Sols «détruits», aliments «empoisonnés», eaux «toxiques»: que n’a-t-on pas entendu sur le glyphosate et le chlorothalonil… Essayons de replacer ces deux produits phytosanitaires dans le bon contexte.
Le glyphosate, utile à la conservation des sols
Le glyphosate est un herbicide qui fane les végétaux. Il a une vie courte dans le sol. En Suisse, il n’entre jamais en contact direct avec la plante cultivée et ne sert qu’à éliminer les adventices («mauvaises herbes») qui freinent ou empêchent le bon développement des cultures.
Sans glyphosate, la préparation du sol, indispensable pour la mise en place des cultures, se ferait presque toujours mécaniquement (labour avant semis par exemple). Cette méthode fait certes l’économie d’un produit phytosanitaire, mais peut engendrer un tassement et une déstructuration du sol, accentuant l’érosion, avec utilisation supplémentaire de carburant. C’est pourquoi le glyphosate fait partie des composantes essentielles de l’agriculture dite de conservation, dont le but premier est de préserver les sols.

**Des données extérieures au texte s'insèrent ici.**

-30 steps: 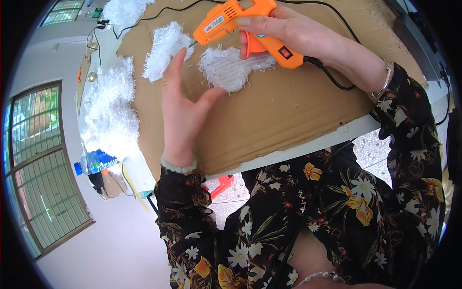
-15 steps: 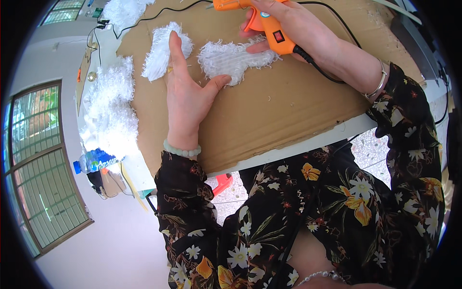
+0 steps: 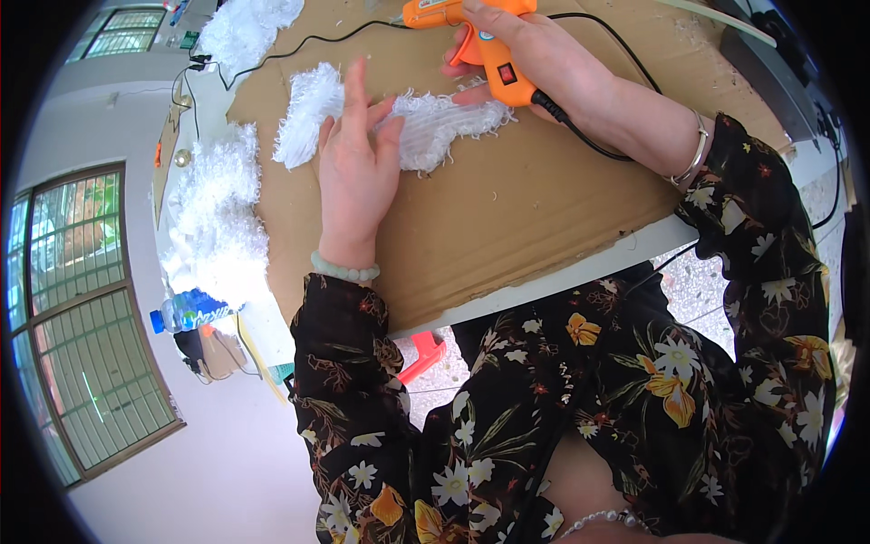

Les agences de santé (Suisse, Europe, États-Unis, etc.) classent le glyphosate comme inoffensif pour l’homme. Une seule agence de l’OMS le considère comme «cancérogène probable», dans la même catégorie que la viande rouge… et l’eau chaude. Pourquoi dès lors cet herbicide est-il tant critiqué? Un des fabricants de produit à base de cette substance a créé un organisme génétiquement modifié (OGM) résistant au glyphosate et permettant ainsi le désherbage aussi lorsque la plante cultivée a poussé: une pratique interdite en Suisse. Reste que l’association entre OGM et glyphosate a favorisé la diabolisation de ce produit.
Le chlorothalonil a une limite de détection mal comprise
Ces derniers temps, des communes se sont inquiétées de retrouver dans leurs eaux des traces de chlorothalonil. Chlorothalonil? Il s’agit d’un produit phytosanitaire fongicide récemment interdit après avoir été utilisé durant près de 50 ans en Europe et en Suisse. Il permettait de protéger la vigne, ainsi que les cultures de pommes de terre, céréales ou légumes des attaques de champignons.
Si certains ont donné l’alerte, c’est que la proportion décelée dépassait par endroits le seuil de 0,1 microgramme par litre d’eau. Cette limite a été fixée arbitrairement pour tous les pesticides à une époque où les analyses ne pouvaient déceler de trace au-delà. Elle n’a rien à voir avec la toxicité et sert d’indicateur de la présence du chlorothalonil pour prendre des mesures afin de la réduire. Aujourd’hui la technologie permet de détecter des traces dans des proportions encore plus infinitésimales. Mais ce n’est donc pas parce que la limite légale est dépassée que c’est dangereux pour la santé. Pour atteindre la dose journalière critique, il faudrait boire quotidiennement quelque 80 baignoires d’eau (10’000 litres).
Les agriculteurs ne sont pas des empoisonneurs
Les professionnels de la terre sont des personnes responsables qui tiennent à la santé de la population, de leur sol (on ne détruit pas son outil de travail!) et des eaux de surface et souterraines. Ils utilisent des produits homologués par l’État, de manière parcimonieuse, car ils coûtent cher. Sans dépendance aux fabricants, ils sont formés pour jauger lorsque, pour protéger une plante, il n’y a pas d’autre solution que de la traiter avec un produit, si possible naturel, et toujours appliqué de manière ciblée.
Certains colportent des contre-vérités ou altèrent la réalité du terrain pour entretenir des craintes infondées ou disproportionnées parmi les citoyens. Or, l’objectif des familles paysannes suisses est de nourrir la population avec des aliments sains, de qualité et de proximité. Elles ont toujours plaisir à expliquer leurs pratiques à ceux qui prennent le temps de les écouter et de comprendre la réalité de leur travail. Car l’appréciation des pratiques agricoles ne peut se résumer à des visions dogmatiques et manichéennes. L’agriculture évolue en permanence avec les progrès de la recherche et les expériences sur le terrain.